Severance continued, “We’ve always made responsible decisions on behalf of the community. Some districts pride themselves in having the highest paid [staff]. We’re fiscally responsible.”

“We recognize the situation with the economy,” Dubose said this week of the GTA members. “We’re willing to make short-term sacrifices because of the hardship but not long-term.”

While he declined to say how long “short-term” would be, Dubose did define long-term: “Long-term would affect members’ careers,” he said.

Collaboration?

This fall, as the GTA and the district were gearing up for negotiations, both sides said they were looking forward to using the district’s longstanding collaborative approach.

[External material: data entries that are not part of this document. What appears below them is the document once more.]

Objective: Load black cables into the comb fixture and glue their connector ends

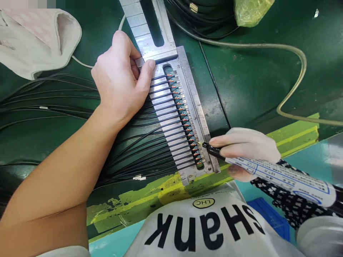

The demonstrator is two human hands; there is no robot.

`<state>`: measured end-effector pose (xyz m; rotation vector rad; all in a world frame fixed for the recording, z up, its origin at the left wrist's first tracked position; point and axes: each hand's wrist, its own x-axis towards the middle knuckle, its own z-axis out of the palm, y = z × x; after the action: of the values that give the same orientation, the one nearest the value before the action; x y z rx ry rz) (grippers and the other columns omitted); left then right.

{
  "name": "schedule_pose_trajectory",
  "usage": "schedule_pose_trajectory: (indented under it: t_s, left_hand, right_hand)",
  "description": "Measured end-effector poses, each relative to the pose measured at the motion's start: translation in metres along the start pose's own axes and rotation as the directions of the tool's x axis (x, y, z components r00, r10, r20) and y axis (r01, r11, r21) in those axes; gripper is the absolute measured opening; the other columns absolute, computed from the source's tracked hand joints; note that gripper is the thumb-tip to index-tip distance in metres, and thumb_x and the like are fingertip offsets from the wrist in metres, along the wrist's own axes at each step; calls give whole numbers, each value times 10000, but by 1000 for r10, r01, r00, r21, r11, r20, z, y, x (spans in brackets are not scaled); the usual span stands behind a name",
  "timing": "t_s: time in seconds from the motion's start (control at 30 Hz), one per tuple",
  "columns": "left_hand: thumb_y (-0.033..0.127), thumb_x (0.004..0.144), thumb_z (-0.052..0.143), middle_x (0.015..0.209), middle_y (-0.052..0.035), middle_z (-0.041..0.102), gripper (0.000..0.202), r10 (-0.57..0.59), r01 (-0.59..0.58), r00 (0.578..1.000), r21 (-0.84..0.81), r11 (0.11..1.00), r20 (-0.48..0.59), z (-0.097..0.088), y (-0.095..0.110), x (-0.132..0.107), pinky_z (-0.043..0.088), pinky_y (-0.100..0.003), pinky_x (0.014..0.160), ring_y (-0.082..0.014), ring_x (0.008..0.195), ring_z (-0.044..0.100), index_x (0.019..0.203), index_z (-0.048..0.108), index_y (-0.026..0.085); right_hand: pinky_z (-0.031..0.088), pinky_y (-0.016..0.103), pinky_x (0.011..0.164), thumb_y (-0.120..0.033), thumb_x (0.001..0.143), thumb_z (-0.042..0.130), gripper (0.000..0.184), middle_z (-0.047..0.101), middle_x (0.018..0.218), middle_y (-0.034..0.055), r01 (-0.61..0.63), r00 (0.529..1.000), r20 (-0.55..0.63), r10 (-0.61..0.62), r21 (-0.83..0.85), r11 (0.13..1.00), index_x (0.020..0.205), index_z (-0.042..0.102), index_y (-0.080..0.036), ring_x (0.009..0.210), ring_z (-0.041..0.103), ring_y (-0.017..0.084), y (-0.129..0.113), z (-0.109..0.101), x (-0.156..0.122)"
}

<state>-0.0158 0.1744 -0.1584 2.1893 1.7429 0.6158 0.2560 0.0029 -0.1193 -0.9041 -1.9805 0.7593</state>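
A long metal fixture lies at a slant across the bench, its hinged slotted cover swung back at the top. Along its slot sits a row of small circuit boards with connectors, each joined to a black cable. My left hand grips the fixture's upper left edge, thumb on top and fingers curled around the side. In my right hand, which wears a pale glove, is a labelled white applicator pen with a black nozzle. The nozzle tip is at the lower boards; whether it touches them I cannot tell.
Loose black cables fan out to the left. A white cloth pouch lies upper left. Coiled cable, a yellow-green wrapped bundle and a pale cord lie at the back and right. Yellow tape lines the front edge.
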Motion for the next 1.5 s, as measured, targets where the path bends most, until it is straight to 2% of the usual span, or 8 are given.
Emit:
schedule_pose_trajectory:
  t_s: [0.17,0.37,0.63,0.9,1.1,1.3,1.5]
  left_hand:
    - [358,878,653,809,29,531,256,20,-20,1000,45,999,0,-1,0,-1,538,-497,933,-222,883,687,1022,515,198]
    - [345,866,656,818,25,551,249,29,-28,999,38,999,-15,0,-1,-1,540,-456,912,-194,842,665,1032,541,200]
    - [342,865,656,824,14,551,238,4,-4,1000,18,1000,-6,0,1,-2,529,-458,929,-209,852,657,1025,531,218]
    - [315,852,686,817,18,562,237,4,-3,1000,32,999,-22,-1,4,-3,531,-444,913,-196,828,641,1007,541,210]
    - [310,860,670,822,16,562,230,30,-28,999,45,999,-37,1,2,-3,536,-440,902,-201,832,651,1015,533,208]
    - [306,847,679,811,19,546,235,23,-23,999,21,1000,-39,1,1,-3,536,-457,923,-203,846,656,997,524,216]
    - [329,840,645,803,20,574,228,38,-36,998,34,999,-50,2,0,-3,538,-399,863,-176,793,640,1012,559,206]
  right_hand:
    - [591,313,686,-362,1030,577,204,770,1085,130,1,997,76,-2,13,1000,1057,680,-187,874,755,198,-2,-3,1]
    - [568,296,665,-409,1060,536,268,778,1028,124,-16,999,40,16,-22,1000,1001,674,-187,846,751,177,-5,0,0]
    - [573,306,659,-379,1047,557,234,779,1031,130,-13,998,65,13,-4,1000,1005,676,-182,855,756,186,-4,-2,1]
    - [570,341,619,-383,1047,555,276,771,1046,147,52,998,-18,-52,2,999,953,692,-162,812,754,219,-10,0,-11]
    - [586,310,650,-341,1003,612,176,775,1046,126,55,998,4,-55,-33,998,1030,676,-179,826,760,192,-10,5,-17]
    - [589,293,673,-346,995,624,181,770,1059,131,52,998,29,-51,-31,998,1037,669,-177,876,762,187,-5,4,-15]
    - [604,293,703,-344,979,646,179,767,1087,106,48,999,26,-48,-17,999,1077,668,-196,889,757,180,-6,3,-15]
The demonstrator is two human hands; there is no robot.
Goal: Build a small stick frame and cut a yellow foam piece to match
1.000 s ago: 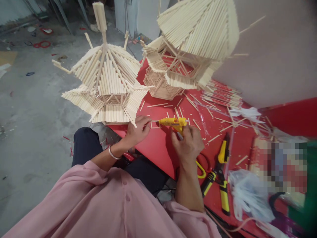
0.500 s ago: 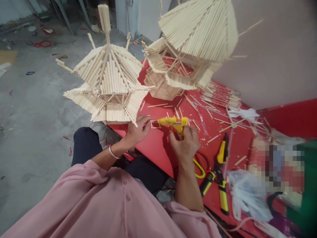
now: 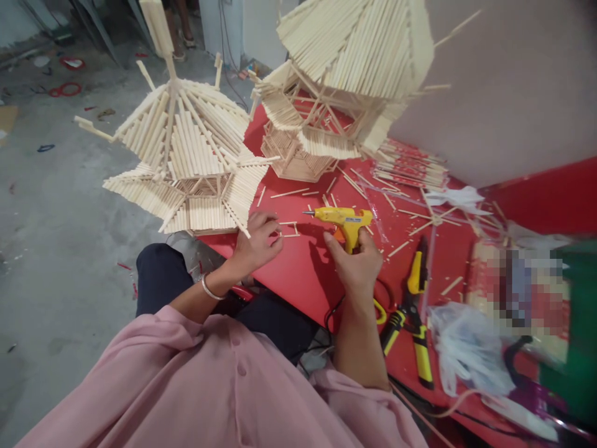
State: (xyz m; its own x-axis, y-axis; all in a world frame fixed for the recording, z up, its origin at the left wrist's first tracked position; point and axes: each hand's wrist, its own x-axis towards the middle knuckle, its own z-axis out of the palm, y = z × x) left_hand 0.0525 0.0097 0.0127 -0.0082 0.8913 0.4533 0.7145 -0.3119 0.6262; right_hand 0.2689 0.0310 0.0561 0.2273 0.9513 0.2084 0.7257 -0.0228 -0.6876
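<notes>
My right hand (image 3: 357,261) is wrapped around the grip of a yellow hot glue gun (image 3: 342,216), whose metal nozzle points left above the table. Facing it, my left hand (image 3: 258,242) has its fingers curled, with the fingertips pinched at the left end of a small rectangular stick frame (image 3: 297,229). Just behind the left hand stands a tiered pagoda model (image 3: 198,149) of pale wooden sticks. A second, taller stick model (image 3: 354,56) rises at the back of the table.
Loose sticks lie scattered over the red table (image 3: 298,274). On the right are black-and-yellow cutters (image 3: 413,311), a clear plastic bag (image 3: 466,348), stick bundles in red-printed wrappers (image 3: 410,165) and partly hidden yellow-handled scissors (image 3: 380,311). A person's legs (image 3: 184,25) show at the back.
The glue gun in my right hand has moved right and slightly up, its nozzle drawing away from the stick frame. My left hand stays at the frame. The view has shifted slightly.
</notes>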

“It’s very unique,” said Severance in October. “We’ve never had to bring NYSUT representatives,” she said, referring to the New York State United Teachers, “or district legal counsel to the table. It’s a very collegial, very professional conversation. I can only expect that’s exactly how it will be this time.”

“Having a mediator come in is a change for the teachers’ association and the district,” Dubose said on Tuesday. “We’ve always done that across the table without a third party.”

His predecessor, Chris Claus, now retired, called the approach “a leap of faith.”

O’Connell believes the approach will still be collaborative, with a mediator to help move the process along.

“The really important thing is…we realize we have a committed staff,” she said, “and we want to work collaboratively with them to reach a settlement. We don’t want this to be an adversarial process but, at the same time, on looking forward after 20 negotiation sessions, we just feel as a district that we need outside help and so we have elected to take the next step in the process.”

Asked about the effect on morale, Dubose, a middle school counselor, said, “People aren’t happy…but Guilderland teachers are still going about our jobs as if we had a contract…Teachers are still there well before and well after the work day. They are doing their jobs as they always have.”

He concluded, “I’d like to emphasize we’re looking for a deal that’s fair for all.”